* _Assignment_: All lines of the material below that include the string "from" are to be copied.

* _Information shown_:
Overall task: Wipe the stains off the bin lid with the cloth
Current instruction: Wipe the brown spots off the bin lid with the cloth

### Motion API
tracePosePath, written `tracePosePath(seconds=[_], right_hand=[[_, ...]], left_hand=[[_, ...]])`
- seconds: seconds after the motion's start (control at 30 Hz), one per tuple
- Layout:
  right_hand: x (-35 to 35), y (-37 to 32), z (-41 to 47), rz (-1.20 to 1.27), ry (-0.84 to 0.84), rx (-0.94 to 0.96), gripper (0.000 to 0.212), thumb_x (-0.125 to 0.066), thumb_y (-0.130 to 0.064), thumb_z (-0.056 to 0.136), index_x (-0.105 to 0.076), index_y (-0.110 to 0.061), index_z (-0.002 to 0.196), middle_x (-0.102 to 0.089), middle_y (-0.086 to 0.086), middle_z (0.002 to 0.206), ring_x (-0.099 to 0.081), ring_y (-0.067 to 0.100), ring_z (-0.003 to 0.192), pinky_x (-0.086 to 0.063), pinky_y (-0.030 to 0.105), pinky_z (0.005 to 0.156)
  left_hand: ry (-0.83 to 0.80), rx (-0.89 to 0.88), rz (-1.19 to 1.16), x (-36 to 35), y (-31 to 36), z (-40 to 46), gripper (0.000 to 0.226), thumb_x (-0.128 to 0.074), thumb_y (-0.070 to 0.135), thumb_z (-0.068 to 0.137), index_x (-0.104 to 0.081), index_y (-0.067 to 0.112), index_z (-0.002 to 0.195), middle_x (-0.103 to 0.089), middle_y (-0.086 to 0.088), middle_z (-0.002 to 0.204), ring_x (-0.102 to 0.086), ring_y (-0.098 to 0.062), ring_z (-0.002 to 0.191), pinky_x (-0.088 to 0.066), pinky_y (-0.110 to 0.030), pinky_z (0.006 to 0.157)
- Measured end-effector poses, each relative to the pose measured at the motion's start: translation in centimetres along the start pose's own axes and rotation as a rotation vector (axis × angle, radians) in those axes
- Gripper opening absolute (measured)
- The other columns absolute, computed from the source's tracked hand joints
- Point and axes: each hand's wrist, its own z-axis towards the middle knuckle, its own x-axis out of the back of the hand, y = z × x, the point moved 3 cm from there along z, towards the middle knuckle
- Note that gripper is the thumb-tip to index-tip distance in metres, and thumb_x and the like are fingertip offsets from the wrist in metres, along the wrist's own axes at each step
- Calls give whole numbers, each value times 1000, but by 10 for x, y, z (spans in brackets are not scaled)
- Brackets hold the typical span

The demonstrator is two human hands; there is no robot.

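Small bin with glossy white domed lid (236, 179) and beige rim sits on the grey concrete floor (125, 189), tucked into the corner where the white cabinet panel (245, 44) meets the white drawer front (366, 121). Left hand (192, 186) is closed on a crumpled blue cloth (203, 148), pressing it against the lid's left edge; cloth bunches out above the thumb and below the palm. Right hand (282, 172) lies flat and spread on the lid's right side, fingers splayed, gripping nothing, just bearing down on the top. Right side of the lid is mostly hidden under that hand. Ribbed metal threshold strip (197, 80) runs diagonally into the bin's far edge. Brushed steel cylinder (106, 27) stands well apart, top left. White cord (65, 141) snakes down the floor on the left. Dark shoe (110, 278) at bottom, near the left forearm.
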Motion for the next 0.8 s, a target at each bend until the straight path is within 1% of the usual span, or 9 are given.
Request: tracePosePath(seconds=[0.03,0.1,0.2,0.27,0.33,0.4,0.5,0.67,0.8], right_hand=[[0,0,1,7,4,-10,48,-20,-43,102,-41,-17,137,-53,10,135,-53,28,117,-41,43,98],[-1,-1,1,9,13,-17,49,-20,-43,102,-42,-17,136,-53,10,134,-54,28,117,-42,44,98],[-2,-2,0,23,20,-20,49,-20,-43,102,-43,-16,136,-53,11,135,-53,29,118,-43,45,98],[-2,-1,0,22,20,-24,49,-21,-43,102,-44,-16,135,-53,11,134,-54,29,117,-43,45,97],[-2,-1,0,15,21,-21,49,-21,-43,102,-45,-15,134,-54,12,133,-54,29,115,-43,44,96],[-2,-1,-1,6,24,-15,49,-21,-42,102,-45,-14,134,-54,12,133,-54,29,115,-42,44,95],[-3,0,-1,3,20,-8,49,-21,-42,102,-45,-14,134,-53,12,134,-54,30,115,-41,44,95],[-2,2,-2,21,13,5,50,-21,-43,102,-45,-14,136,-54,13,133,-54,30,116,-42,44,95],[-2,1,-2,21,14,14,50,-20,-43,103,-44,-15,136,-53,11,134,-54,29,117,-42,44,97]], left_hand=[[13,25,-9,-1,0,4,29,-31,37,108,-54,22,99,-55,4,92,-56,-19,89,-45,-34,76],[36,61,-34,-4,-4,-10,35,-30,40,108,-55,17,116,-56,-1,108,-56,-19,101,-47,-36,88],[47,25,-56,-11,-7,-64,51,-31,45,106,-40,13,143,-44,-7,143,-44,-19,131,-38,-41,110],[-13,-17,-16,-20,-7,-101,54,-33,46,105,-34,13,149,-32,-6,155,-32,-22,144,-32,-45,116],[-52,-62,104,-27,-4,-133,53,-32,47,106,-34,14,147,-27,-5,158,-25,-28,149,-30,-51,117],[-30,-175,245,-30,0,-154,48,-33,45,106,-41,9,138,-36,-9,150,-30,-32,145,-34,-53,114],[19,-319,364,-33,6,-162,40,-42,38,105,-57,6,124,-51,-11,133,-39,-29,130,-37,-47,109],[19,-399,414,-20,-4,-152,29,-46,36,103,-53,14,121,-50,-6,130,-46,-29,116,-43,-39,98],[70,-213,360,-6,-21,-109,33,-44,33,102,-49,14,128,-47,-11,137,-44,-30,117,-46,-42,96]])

* _Answer for the task_:
- The other columns absolute, computed from the source's tracked hand joints
- Point and axes: each hand's wrist, its own z-axis towards the middle knuckle, its own x-axis out of the back of the hand, y = z × x, the point moved 3 cm from there along z, towards the middle knuckle
- Note that gripper is the thumb-tip to index-tip distance in metres, and thumb_x and the like are fingertip offsets from the wrist in metres, along the wrist's own axes at each step

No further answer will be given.